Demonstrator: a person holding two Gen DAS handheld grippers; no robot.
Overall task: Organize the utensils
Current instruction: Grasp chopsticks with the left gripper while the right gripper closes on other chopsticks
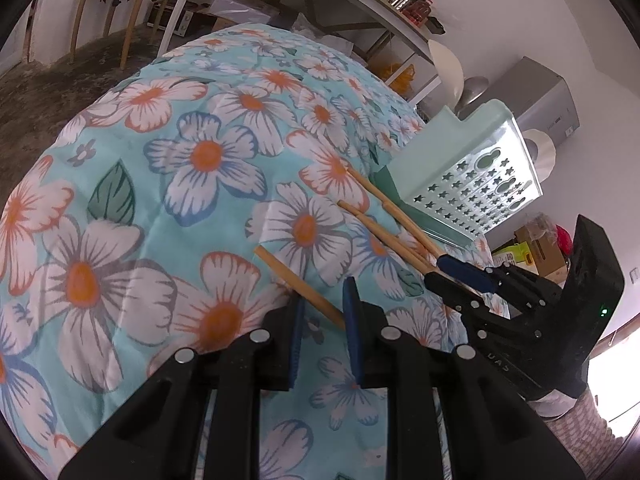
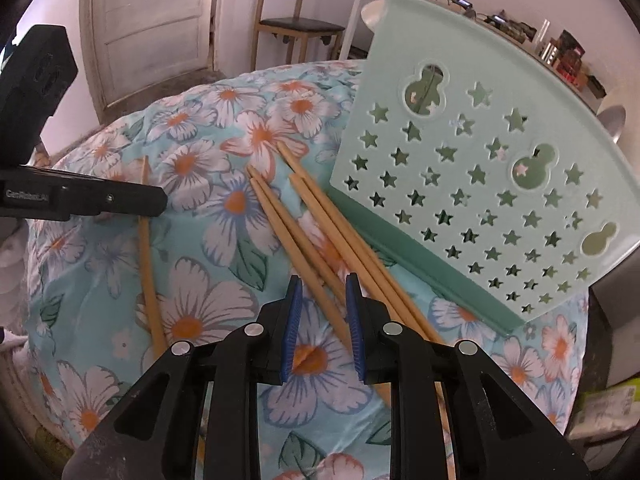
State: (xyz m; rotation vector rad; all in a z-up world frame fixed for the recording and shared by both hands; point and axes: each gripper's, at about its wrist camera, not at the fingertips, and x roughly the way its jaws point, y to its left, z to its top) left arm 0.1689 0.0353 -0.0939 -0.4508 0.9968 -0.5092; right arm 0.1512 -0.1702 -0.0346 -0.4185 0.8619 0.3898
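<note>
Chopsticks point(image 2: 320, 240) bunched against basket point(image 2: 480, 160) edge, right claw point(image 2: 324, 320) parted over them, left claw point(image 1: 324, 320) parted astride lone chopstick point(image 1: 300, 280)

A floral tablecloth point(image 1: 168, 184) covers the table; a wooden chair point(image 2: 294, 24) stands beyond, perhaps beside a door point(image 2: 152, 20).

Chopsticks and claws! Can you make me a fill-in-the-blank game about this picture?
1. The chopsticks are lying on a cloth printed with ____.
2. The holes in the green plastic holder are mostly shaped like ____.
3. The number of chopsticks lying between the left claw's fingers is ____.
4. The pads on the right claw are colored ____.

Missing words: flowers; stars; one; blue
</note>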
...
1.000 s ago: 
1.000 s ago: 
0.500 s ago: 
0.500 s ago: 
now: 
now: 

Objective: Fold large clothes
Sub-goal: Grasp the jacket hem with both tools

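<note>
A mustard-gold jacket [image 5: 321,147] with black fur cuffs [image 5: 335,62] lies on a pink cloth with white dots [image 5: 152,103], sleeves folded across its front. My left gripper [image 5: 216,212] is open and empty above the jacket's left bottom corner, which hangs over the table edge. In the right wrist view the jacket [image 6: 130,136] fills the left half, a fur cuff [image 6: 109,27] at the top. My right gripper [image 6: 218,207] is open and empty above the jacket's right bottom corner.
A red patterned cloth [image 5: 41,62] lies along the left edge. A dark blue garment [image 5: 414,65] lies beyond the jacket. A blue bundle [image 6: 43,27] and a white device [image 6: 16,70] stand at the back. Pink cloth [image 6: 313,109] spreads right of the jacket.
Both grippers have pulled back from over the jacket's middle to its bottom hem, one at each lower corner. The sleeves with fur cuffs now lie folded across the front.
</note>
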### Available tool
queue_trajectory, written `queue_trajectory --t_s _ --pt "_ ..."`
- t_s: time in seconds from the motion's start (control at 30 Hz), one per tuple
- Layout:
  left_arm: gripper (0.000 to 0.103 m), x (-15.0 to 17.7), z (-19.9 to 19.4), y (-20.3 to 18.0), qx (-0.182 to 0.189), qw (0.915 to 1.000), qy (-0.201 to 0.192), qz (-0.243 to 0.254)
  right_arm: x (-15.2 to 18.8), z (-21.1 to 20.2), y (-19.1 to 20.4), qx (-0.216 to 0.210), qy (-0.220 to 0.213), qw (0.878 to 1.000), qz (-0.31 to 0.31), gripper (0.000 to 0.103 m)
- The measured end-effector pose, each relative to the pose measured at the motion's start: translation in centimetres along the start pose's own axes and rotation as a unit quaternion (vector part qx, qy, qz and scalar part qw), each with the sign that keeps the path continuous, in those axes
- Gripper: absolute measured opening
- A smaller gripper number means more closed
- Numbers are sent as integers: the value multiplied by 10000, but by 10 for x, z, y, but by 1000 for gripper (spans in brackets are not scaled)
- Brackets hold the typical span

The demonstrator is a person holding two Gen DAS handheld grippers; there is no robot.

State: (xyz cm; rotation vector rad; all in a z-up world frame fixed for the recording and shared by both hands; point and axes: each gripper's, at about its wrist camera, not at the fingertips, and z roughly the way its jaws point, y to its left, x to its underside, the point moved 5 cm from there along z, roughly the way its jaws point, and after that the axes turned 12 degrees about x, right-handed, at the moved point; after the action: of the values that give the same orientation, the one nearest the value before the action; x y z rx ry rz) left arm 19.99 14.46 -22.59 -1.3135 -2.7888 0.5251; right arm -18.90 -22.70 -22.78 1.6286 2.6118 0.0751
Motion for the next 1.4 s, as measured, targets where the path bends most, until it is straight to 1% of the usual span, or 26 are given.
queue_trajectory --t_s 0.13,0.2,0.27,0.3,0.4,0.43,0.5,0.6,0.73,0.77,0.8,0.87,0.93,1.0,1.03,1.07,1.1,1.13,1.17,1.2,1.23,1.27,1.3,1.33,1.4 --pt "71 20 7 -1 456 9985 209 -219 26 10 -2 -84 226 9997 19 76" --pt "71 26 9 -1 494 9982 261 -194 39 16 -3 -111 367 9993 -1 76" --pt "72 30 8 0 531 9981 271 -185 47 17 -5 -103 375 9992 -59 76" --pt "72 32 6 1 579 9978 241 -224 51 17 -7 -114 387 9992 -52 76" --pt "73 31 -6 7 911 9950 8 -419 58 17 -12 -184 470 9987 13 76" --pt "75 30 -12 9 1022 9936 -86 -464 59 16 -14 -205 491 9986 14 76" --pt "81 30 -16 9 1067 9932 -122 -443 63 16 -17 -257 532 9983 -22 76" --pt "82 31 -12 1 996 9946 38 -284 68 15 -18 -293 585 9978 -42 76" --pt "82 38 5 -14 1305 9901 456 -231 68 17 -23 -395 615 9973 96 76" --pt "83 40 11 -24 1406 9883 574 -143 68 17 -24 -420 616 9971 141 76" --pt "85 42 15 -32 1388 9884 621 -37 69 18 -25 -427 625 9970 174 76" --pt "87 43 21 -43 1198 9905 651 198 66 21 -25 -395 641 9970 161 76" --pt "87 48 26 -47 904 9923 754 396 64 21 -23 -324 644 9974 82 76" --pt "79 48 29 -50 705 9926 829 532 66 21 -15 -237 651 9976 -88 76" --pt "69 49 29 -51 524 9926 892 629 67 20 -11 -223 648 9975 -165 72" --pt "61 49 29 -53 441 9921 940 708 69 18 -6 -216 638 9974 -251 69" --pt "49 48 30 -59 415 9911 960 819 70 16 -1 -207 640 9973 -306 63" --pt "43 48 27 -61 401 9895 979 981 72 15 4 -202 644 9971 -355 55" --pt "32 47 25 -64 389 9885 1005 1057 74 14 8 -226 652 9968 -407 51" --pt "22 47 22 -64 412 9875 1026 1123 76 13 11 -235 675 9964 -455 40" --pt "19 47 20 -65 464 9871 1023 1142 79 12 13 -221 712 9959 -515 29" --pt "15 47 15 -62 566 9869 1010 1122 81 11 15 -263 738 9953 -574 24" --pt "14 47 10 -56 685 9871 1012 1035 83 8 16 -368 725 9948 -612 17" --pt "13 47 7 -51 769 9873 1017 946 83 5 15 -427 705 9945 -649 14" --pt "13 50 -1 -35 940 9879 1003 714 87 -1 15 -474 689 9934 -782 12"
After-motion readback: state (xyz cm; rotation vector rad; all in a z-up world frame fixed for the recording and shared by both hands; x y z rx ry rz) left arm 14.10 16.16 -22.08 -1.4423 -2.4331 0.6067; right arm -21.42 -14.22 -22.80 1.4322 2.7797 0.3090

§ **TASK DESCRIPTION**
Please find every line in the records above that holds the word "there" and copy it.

§ **OUTPUT BELOW**
The demonstrator is a person holding two Gen DAS handheld grippers; there is no robot.
State: (xyz cm; rotation vector rad; all in a z-up world frame fixed for the recording and shared by both hands; point and axes: each gripper's, at about its wrist camera, not at the fingertips, and z roughly the way its jaws point, y to its left, x to its underside, the point moved 5 cm from there along z, roughly the way its jaws point, and after that the axes turned 12 degrees about x, right-handed, at the moved point; after the action: of the values that give the same orientation, the one nearest the value before the action; x y z rx ry rz) left arm 19.99 14.46 -22.59 -1.3135 -2.7888 0.5251; right arm -18.90 -22.70 -22.78 1.6286 2.6118 0.0751

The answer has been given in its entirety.